N3	When `session_id` is the empty string, Zod rejects the call (no row inserted).	`repository.test.ts` — same describe block, empty-string-case.
N4	`merkle_finalize({session_id: S})` returns a real Merkle root (no `ERR_NO_RECORDS`) when N ≥ 1 records have been created via `createThoughtRecord({session_id: S, …})`.	`merkle.test.ts` — new “end-to-end session_id binding” describe block.
N5	`record_count` returned by `merkle_finalize` equals N — the number of `createThoughtRecord` calls bound to that session id.	`merkle.test.ts` — same describe block.
N6	Records bound to different `session_id` values do NOT cross-contaminate `merkle_finalize`’s collection. Calling finalize on session A returns a tree over A’s records only.	`merkle.test.ts` — same describe block, two-sessions case.

5. Behavior matrix

Caller of `createThoughtRecord` supplies	DB column `session_id`	Counted by `merkle_finalize({session_id: S})`?
`session_id: S`	`'S'` (string)	Yes — provided the filter argument is also `S`.
`session_id: undefined` or property absent	`NULL`	No (since `WHERE session_id = ?` does not match NULL even if `?` is the empty string).
`session_id: ''`	(rejected by Zod)	N/A — no row inserted.

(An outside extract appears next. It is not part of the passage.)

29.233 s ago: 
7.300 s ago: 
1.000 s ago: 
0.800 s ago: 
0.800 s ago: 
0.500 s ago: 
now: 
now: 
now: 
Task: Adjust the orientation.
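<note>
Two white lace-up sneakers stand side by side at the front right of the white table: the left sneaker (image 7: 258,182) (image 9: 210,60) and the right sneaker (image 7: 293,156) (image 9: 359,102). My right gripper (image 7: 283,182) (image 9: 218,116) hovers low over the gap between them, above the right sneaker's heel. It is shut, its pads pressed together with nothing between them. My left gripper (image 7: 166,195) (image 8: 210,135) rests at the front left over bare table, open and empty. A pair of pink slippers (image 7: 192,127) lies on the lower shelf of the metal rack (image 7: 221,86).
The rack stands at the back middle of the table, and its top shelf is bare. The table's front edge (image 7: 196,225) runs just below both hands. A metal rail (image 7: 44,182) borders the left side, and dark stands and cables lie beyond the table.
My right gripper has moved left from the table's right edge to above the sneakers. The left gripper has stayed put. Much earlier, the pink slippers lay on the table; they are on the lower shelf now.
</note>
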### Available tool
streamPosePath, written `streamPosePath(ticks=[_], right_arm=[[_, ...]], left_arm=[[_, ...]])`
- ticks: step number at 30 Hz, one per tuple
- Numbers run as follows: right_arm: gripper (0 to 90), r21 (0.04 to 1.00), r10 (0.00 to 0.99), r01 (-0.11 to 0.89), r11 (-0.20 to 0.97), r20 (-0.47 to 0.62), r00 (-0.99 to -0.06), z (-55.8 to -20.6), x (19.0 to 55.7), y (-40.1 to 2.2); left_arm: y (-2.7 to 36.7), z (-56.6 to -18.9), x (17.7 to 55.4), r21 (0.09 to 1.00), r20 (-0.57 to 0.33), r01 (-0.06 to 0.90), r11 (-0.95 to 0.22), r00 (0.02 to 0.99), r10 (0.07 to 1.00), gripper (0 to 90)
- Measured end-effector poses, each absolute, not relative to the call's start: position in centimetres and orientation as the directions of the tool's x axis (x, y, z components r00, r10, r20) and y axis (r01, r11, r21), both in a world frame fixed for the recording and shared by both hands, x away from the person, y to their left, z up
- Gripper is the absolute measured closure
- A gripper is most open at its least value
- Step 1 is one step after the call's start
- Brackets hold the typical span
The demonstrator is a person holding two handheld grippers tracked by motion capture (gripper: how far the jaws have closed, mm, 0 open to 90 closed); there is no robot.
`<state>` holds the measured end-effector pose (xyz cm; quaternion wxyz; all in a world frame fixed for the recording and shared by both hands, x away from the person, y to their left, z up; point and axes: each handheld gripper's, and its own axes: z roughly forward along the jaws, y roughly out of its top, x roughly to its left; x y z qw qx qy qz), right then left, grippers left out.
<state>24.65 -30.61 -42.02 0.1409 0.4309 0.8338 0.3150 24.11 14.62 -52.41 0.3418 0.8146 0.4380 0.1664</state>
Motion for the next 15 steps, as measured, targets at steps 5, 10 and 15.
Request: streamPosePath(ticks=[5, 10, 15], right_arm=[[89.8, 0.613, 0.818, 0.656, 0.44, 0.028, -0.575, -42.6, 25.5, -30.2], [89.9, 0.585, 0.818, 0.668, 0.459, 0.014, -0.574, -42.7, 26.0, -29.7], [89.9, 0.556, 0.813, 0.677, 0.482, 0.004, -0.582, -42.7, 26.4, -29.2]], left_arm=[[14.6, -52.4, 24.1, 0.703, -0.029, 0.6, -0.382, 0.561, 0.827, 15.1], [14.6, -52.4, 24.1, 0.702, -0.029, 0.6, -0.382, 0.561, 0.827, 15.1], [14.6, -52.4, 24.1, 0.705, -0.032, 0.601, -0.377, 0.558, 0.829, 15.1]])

This matrix preserves the donor-era behaviour for any caller that does not opt in (legacy task_id-only thought_records keep working) while making the session-bound path actually session-bound.

6. API signature delta

// before R89.A
export interface CreateThoughtRecordInput {
  readonly type: ThoughtType;
  readonly task_id: string;
  readonly agent_id: string;
  readonly content: string;
}

// after R89.A
export interface CreateThoughtRecordInput {
  readonly type: ThoughtType;
  readonly task_id: string;
  readonly agent_id: string;
  readonly content: string;
  readonly session_id?: string;          // ← new, optional
}

// Zod schema — additive, all existing inputs still parse.
const CreateThoughtRecordInputSchema = z.object({
  type: z.enum(THOUGHT_TYPES),
  task_id: z.string().min(1),
  agent_id: z.string().min(1),
  content: z.string().min(1, 'thought content must be non-empty'),
  session_id: z.string().min(1).optional(),    // ← new
});

-- INSERT — 10 columns, 10 binds.
INSERT INTO thought_records
  (id, type, task_id, agent_id, content, timestamp, prev_hash, hash, created_at, session_id)
VALUES (?, ?, ?, ?, ?, ?, ?, ?, ?, ?);

Return shape: the function returns the same 8 hash-chain fields plus a session_id field whose value is the supplied string or null. The canonical ThoughtRecord type stays 8-field; the function’s return-type annotation widens.

7. Non-breaking guarantee

Every existing caller of thought_record / createThoughtRecord continues to work without modification. The new field is opt-in. Existing tests pass without edits except where the return-shape assertion uses toEqual({…strict 8 fields}) — in that case the new field is null in the return, and an additive expectation may be needed. The plan in §4 of the packet enumerates the exact test files surveyed and confirms none of them asserts strict-shape equality on the return value (they use toHaveProperty/scalar checks).

8. Acceptance criteria

R89.A is done when:

A1 — createThoughtRecord accepts an optional session_id and writes it to the session_id column when supplied; writes NULL otherwise.
A2 — All seven invariants in §3 hold (verified by existing test pass
- the pinned-hash snapshot test).
A3 — The six new invariants in §4 are proven by new tests.
A4 — npm run build, npm run lint, npm test all pass against the feature branch.
A5 — Total test count strictly increases (no test is deleted; no pre-existing test is silenced).